# Feather question



## Pix-Chix (Jun 7, 2013)

This is my Orpington rooster Roo Mann. He's about 19 weeks old now. I noticed a couple days ago the feathers on the back of his neck were thinning out. There is a portion of the feather shaft still present. Not sure what to make of it. He's housed in a run with a coop plus allowed to free range. He has 2 hens in his flock currently and 3 more being introduced. I use pine shavings inside the coop dusted with DE. Any thoughts on what might be causing this?? Oh, I'm a chicken newbie. These are my first.


----------



## Bee (Jun 20, 2013)

He is molting and the feathers in casings are his new feathers. The ones on the back of the rooster's head seem like the last in the flock to lose their sheaths...the back of my rooster's head is _white _with them!

Taking off summer drawers, growing winter long johns and fresh new feathers for the year...until next summer at the same time.
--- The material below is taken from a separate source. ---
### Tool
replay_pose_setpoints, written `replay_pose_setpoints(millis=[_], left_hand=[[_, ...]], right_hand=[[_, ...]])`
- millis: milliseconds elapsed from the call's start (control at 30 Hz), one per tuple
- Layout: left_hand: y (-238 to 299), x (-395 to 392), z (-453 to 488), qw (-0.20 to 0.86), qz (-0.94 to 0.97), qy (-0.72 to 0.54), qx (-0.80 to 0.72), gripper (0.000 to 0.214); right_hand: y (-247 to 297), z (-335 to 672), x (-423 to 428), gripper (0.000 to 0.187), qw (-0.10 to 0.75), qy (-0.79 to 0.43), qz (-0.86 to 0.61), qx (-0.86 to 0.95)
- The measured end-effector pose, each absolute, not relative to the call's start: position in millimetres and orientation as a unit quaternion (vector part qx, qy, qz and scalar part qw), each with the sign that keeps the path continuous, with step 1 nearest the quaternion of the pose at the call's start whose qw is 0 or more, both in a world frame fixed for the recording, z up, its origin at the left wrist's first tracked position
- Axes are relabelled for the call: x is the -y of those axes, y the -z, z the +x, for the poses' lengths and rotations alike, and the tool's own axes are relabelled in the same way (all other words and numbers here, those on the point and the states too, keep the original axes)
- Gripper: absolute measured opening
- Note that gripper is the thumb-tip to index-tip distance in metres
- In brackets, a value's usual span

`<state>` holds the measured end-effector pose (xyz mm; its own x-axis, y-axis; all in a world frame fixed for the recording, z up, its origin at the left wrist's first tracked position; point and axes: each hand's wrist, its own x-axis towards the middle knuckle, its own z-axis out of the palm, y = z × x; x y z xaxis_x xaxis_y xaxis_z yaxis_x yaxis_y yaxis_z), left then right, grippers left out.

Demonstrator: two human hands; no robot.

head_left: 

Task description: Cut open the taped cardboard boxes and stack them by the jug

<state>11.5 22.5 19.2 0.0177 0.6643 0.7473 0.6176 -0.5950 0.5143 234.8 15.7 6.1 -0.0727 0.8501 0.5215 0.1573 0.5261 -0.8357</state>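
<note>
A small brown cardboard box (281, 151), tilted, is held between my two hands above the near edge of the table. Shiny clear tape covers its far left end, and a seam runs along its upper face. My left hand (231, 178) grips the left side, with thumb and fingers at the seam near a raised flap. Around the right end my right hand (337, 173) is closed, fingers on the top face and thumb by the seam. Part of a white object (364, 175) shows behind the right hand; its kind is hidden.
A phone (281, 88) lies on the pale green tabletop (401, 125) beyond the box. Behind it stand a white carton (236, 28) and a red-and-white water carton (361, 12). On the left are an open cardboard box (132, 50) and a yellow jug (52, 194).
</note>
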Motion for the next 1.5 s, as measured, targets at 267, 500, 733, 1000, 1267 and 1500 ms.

You don't need to do anything special but just wait..time takes care of it all.


----------



## kjohnstone (Mar 30, 2013)

As the bird grows, they don't automatically grow feathers along the way.. I read, I think here somewhere, that there is a growth of feathers (a sort of a molt, but with more coming in than coming out) and I saw something like this with my own this year, so it may be possible that these are pinfeathers(?) Just wait until next year, when they do a full molt and look absolutely pitiful.


----------



## Pix-Chix (Jun 7, 2013)

Thank you both for your replies. I wondered if it was a molt. I've just never seen one before. Now I know.


----------



## kjohnstone (Mar 30, 2013)

I failed to say that the growth molts are supposed to happen around 3 mo and 5 mo., so 4 1/2 mo not out of line. Imagine if all they had to cover themselves were the shorter feathers they have at 2 1/2 months. Soooo pitiful.


----------